虽然是以自己的双脚站着,但哈维几乎是扶着墙壁和瓦砾,藉由拖拉的力量让身体往前移动。就这么吊着缆线往下垂挂的右手,偶尔会勾到脚边的瓦砾,它只好困扰的以一己之力除去障碍物跟着哈维前进。哈维没有阻断痛觉的时间,因此从刚刚开始便感到手部疼痛万分,然而他连反应疼痛的力气也失去了,他只是在意识的一角平淡地想着:真痛啊!胸口上被剖开的伤口应该已经开始愈合了,但他并不愿去看,因此不予理会。体内的某些部分一直残留着钝痛——他感受到一阵龟裂。
虽说宇宙飞船只是在地上奔驰而已,不过自己瞬间被吸走足以让如此庞大的宇宙飞船移动的动力,体内会有一两处龟裂也不足为奇(假若是足以飞向宇宙的能量,那么实在难以想象后果)。
这对于自己将会有什么样的影响……
(……这种事我哪知道啊!)
也可说是一种逃避现实的心态,哈维将此问题强制从脑中驱离,取而代之的是思考起坠落的那名男子。
为何当时自己会瞬间抓住梯子,为何拚命想帮助对方爬上来,现在总算知道理由了。想让死去的人以不死人之姿复活(而且还是那么不完全的外貌),那实在太过荒谬了,因此既没有无力感也不觉得同情,内心没有涌上任何的情感。明明自己差一点被害死却一点也不气愤。

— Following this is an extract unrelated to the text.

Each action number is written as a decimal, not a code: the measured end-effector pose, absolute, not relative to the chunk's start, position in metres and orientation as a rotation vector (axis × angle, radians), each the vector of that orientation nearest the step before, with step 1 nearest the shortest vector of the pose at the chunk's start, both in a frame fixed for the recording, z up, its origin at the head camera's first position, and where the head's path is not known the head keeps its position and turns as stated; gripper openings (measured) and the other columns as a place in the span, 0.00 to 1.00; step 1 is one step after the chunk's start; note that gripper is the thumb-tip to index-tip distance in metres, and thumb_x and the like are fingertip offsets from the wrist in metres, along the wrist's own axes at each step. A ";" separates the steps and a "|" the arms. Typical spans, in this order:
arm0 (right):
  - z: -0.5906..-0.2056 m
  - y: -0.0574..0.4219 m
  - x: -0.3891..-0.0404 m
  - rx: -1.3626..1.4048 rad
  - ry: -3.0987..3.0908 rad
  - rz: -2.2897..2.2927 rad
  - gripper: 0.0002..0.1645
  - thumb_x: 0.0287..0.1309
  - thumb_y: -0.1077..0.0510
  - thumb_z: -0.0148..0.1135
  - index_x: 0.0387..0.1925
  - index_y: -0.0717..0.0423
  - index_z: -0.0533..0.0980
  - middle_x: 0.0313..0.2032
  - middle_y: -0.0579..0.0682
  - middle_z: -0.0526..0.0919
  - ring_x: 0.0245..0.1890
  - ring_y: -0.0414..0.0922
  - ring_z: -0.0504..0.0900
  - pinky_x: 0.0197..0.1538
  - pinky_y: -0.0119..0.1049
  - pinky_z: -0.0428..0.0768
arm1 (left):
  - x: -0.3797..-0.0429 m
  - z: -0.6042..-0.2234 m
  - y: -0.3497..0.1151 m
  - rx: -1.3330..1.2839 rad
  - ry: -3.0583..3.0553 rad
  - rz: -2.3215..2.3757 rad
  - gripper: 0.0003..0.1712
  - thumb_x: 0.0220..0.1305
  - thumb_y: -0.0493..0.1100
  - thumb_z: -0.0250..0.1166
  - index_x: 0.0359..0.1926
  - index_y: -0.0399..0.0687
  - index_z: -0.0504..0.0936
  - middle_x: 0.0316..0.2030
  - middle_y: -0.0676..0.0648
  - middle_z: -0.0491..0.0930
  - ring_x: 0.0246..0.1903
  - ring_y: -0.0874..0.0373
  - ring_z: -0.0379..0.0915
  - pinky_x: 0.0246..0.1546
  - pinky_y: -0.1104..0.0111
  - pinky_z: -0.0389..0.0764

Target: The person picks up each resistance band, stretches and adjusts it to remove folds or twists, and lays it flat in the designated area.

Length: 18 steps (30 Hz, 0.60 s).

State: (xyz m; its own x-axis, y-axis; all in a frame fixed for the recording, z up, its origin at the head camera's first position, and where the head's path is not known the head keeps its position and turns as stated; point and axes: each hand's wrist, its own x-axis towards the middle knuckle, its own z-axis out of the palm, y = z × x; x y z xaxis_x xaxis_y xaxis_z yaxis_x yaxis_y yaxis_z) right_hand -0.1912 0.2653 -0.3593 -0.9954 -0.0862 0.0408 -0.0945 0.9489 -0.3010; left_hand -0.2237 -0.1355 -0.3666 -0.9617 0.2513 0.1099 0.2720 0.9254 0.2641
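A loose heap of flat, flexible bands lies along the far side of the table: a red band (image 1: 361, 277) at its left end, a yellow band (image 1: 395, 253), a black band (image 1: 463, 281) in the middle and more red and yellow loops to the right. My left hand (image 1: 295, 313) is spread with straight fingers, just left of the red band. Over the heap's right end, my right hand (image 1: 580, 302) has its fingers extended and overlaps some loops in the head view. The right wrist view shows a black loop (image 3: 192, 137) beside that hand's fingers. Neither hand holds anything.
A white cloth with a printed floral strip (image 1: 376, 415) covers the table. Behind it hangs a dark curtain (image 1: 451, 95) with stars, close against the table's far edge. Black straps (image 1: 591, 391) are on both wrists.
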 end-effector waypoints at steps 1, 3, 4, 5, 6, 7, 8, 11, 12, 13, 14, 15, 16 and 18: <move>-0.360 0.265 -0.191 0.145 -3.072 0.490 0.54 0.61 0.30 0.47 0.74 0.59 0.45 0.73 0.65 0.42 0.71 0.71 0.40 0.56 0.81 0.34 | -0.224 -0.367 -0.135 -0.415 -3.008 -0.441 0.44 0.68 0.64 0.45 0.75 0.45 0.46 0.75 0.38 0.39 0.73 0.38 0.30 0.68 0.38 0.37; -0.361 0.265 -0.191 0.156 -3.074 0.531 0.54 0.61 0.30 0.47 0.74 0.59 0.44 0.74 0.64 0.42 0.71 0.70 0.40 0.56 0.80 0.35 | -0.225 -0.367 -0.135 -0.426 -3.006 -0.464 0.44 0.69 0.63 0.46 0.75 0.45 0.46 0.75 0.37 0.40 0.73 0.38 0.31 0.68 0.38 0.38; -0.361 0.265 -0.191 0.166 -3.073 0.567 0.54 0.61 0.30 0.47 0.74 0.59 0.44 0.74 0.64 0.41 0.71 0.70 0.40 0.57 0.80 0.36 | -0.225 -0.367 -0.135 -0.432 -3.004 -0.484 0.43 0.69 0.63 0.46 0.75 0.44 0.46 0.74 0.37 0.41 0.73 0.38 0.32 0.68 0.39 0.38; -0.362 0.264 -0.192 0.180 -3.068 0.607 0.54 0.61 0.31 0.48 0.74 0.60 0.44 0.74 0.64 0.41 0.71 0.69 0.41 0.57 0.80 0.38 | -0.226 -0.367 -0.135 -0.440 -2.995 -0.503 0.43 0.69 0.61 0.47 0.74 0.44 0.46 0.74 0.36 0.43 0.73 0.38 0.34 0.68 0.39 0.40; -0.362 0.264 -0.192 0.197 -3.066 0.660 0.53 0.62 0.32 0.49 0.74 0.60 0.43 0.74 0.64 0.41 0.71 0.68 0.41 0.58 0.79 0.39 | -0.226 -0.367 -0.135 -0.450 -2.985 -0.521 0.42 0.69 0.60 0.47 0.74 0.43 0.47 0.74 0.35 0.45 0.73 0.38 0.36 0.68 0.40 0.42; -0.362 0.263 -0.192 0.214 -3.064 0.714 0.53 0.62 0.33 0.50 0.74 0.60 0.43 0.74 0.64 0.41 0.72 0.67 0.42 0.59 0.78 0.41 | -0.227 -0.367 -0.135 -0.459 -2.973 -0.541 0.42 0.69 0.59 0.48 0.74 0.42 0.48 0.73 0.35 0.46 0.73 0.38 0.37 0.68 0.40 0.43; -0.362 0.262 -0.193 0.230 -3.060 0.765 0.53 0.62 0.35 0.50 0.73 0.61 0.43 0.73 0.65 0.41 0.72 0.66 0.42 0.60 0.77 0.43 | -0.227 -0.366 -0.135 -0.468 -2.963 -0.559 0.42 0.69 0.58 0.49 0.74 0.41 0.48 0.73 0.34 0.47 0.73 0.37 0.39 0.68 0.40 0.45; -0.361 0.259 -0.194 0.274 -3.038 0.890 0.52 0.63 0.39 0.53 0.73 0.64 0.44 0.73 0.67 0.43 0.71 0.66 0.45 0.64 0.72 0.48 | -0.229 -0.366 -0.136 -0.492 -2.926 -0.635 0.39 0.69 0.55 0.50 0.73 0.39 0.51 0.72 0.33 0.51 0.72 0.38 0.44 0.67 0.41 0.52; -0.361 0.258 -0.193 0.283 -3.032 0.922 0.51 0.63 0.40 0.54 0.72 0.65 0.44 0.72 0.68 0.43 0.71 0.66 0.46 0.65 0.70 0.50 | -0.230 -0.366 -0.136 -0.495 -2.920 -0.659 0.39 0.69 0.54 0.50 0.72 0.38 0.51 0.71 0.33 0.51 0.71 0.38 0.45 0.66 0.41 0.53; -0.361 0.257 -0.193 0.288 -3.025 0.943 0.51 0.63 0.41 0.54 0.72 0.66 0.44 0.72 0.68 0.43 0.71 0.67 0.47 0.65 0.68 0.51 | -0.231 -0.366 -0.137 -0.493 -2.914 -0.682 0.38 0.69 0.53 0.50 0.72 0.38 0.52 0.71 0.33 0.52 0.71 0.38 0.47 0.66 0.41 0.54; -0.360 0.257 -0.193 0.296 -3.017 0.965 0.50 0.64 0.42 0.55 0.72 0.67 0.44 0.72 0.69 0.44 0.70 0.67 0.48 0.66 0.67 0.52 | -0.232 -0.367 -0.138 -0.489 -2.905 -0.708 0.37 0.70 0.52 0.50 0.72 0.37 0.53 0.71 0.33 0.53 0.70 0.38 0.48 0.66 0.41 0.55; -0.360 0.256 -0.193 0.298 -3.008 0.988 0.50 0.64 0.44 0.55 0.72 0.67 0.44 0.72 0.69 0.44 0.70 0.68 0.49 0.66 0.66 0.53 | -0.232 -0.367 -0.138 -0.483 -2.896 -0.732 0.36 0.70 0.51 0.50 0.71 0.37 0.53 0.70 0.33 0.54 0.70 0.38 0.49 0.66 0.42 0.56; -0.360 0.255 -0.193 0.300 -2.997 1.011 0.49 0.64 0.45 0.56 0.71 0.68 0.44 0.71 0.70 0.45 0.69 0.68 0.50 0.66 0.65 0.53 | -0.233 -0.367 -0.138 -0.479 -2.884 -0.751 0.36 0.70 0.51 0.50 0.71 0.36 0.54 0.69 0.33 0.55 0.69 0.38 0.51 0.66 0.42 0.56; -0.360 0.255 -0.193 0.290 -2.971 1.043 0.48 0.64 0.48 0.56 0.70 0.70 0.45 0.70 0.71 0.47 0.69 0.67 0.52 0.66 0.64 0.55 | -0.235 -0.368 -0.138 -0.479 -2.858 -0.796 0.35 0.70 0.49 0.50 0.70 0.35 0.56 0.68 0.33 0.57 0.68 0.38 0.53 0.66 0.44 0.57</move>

然而总有一天,自己一定也会和那名男子一样。如果琦莉——
「……」
哈维的手往墙壁一捶,瓦砾纷纷坠落。
(啊——只要一疲倦就无法好好思考事情……)
他甩了甩头将堆积在头上的细微碎片挥去,顺便甩掉无谓的思考,专注于走路。
哈维的感觉表层接收到从地板下方传来的震动和模糊的动力声,还有墙壁和天花板断断续续崩落的声音,以及自己那与其说是步行倒不如以拖拉来形容比较贴切的脚步声。另外还有,当右手偶尔被夹在瓦砾中拚命挣扎时,手部感到疼痛万分等事,默默往前行进。
好啦,终于到了。你很努力呢!
哈维被耳膜内震荡的声音引导着拾起眼睛,崩落的天花板空隙问射入了微弱的光线。金属板和钢骨高高堆积着形成一个不平稳的站立之处,看来似乎可以爬上去。
「……谢谢你们为我指引方向。」
哈维小声答谢。
有两个人影穿过天花板的空隙飘向光亮之中。是两名穿着天蓝色连身服的男子,后方的那个人转过头,浮现安心的笑容并竖起大拇指;前面的男子只是冷淡地瞥了一眼低声说道:
未来还很长,好好加油。
说完身影便消失在亮光之中。不是和我简略的内容一样吗?同伴吐槽着追随对方缓缓消失。「加油哦!」最后再度留下一句打气声——
哈维低下头发出夹杂着叹息的苦笑。这个时候——
「哈维。」
对于他所听见的声音,哈维不禁怀疑起自己的听觉。
他就这么望着下方,一动也不动的经过数秒后,僵硬地抬起头。
「哈维,太好了,终于找到你了。」
少女从连身服男子们消失的天花板裂缝间探出头,收音机在垂挂于脖子上的提带前端不断摇晃着。
「……妳,为什么?」
哈维呆立着,以沙哑的声音问了这么一句。在头顶上方射入的微弱光线下,刺眼地浮现出贴在琦莉额头上的纱布,原本心脏所感受到的闷痛突然像是针扎般剌痛。